Mi madre tenía una tienda y en esa tienda en horario de cierre, llegamos a todo salvo desvirgarla. La chupé y me chupó, me encantaba comerle su chochito, era carnoso, rosado con las orillitas oscuras como las tienen las mujeres mediterráneas. Nunca me cansaba de chuparla y ella me lo agradecía con buenas mamadas, aunque no recuerdo que nunca se tragara mi esperma.

En la tienda estuvimos acostados en pelotas, abrazados, enamorados, pero no fue, hasta ya cumplidos los 20 de edad por mi parte y los 19 de ella, y tras dos años de noviazgo, que al tener a medias con otra pareja, un pisito en un barrio muy antiguo de nuestra ciudad de rentas muy bajas, en el que, después de muchas tardes de sexo, decidimos dar el paso sin esperar al matrimonio, de desvirgarnos los dos.

Le puse la punta y empecé a penetrarla, pero no podía romperlo sin empujar más fuerte y, cuando lo hacía, le dolía. Después de varios intentos, me senté en la cama y le pedí que se sentará encima de mí y que fuera ella la que controlara la presión, después de colocarse, se dejó caer y, en realidad, fue ella la que nos devirgó a los dos. Fue el 7/6/1977.

Tuvimos sexo con frecuencia, del que no recuerdo gran cosa, salvo una noche en el coche, en una zona de discotecas, en la que Patricia me hizo una mamada y yo tan feliz iba a poner el coche en marcha y, ella, la muy cachonda que iba sin bragas levantó una rodilla y me dijo "Pues así voy a ir yo" me quedo claro que pedía que la aliviara la calentura y lo hice. Le pajee con unas lamiditas difíciles de llevar a cabo en un 600. Debo reconocer que no era, en esa época nada buen amante.
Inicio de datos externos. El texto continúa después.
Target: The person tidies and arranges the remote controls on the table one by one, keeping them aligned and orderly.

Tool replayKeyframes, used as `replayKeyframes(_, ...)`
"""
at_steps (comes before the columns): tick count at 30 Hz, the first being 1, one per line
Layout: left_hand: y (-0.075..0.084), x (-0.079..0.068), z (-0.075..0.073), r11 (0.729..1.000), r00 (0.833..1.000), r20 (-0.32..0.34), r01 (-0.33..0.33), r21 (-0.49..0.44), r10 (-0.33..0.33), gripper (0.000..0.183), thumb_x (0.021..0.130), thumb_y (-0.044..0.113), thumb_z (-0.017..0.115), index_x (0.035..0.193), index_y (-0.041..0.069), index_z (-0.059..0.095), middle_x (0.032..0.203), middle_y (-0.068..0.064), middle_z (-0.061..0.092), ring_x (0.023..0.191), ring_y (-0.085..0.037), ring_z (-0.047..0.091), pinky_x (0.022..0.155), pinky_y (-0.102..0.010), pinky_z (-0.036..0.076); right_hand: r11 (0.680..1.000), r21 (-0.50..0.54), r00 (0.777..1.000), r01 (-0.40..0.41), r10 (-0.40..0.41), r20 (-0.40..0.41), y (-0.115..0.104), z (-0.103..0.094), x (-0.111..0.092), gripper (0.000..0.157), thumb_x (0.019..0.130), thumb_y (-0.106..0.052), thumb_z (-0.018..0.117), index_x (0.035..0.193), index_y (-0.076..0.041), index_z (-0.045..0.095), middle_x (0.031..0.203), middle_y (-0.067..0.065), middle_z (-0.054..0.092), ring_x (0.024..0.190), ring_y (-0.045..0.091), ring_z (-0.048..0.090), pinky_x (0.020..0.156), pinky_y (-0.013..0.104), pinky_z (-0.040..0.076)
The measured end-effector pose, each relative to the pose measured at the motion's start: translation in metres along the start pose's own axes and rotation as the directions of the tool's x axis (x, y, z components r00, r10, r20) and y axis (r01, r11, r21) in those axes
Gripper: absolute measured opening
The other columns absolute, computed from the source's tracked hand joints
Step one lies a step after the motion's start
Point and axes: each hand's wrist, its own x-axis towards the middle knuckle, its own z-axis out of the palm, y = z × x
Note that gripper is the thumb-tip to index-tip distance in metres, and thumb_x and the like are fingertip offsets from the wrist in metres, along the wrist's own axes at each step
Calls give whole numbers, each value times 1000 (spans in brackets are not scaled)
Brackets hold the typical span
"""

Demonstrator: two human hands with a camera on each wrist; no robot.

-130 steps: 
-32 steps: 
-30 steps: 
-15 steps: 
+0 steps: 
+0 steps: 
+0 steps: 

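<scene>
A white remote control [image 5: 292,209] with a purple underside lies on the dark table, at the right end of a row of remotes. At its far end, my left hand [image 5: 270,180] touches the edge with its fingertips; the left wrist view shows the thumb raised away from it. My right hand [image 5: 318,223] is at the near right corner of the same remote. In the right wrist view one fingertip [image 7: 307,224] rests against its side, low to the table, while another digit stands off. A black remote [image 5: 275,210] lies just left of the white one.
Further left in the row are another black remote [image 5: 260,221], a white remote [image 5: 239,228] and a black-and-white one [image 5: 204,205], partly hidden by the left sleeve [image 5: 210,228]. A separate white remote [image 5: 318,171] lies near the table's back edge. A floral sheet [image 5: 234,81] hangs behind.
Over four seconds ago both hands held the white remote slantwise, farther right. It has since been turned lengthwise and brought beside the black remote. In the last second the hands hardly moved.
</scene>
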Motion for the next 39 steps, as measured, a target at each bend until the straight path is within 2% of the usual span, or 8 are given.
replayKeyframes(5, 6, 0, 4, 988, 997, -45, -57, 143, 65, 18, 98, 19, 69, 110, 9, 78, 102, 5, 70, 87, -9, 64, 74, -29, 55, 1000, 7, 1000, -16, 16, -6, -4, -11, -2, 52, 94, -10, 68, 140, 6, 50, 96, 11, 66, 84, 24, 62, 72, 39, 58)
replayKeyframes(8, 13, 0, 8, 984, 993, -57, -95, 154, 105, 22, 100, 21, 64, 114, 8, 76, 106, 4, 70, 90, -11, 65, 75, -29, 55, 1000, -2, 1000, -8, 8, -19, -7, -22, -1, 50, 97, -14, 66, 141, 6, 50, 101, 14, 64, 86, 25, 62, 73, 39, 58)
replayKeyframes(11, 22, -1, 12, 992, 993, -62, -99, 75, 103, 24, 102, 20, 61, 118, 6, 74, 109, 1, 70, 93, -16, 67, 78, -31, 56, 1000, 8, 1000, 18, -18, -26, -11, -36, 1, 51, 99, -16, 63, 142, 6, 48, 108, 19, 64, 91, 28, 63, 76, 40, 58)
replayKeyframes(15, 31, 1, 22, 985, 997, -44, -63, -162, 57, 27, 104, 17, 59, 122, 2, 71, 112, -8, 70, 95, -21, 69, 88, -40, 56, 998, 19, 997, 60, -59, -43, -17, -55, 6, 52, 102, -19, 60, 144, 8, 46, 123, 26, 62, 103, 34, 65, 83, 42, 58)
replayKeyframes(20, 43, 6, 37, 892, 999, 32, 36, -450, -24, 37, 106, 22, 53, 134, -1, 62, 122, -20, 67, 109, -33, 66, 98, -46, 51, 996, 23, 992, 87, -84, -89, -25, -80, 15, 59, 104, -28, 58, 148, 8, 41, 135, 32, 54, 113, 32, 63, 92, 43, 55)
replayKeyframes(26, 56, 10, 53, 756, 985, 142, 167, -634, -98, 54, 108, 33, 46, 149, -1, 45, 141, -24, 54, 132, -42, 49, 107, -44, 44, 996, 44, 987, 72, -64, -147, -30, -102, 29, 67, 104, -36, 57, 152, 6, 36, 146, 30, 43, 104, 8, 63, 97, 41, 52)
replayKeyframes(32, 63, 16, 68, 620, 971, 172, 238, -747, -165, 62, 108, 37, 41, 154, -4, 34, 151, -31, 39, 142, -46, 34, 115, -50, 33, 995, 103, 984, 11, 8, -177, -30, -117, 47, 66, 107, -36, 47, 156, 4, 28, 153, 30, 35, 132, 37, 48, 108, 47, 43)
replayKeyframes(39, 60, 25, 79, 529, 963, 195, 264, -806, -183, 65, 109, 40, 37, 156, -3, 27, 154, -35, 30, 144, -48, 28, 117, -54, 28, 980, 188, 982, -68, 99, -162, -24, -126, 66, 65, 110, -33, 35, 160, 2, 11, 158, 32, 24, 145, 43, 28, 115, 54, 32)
Me centraba en mí más que en ella y esoe fue, como siempre es, un gran error.

A mediados del 78 me dejó por Julián, mi mejor amigo de entonces, eso creía yo, menudo amigo, el peor enemigo y, si no han roto hace poco, siguen juntos.

Después de confesarme que se había enamorado de mi amigo, del hijo puta gordo cabrón de mi amigo, tuvimos una última sesión de sexo en la que me pidió que la preñara para tener que casarnos porque no quería hacerme daño dejándome. No quise correrme dentro. Estaba convencido de que me había engañado y que ya lo había hecho con Julián aunque lo negara y, fuera cierto o mentira, nunca se lo podría perdonar por mucho que la quisiera.

Me costó asimilarlo, pero no la había cuidado lo suficiente. No tenía experiencia y acabé con una mala experiencia.

A partir de aquí, tenía claro que todo lo aprendido y asimilado hasta 1978, camino de los 22, era erróneo o servía de poco.

Si este relato gusta lo suficiente, seguiré con mi biografía.